• Work order
Reproduce all of the data exactly as written.

:: Data block

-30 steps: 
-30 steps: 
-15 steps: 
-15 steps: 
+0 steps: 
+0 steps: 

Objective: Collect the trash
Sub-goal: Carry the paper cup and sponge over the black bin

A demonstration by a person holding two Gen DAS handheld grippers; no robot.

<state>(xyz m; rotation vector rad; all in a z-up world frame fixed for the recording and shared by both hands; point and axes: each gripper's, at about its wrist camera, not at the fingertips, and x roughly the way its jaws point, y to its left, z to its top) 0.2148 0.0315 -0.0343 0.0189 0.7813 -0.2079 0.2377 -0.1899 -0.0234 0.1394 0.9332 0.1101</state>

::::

• Exercise result
-30 steps: 
-30 steps: 
-15 steps: 
-15 steps: 
+0 steps: 
+0 steps: 

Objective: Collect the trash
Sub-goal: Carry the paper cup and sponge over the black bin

A demonstration by a person holding two Gen DAS handheld grippers; no robot.

<state>(xyz m; rotation vector rad; all in a z-up world frame fixed for the recording and shared by both hands; point and axes: each gripper's, at about its wrist camera, not at the fingertips, and x roughly the way its jaws point, y to its left, z to its top) 0.2148 0.0315 -0.0343 0.0189 0.7813 -0.2079 0.2377 -0.1899 -0.0234 0.1394 0.9332 0.1101</state>

With this, the exercise is complete.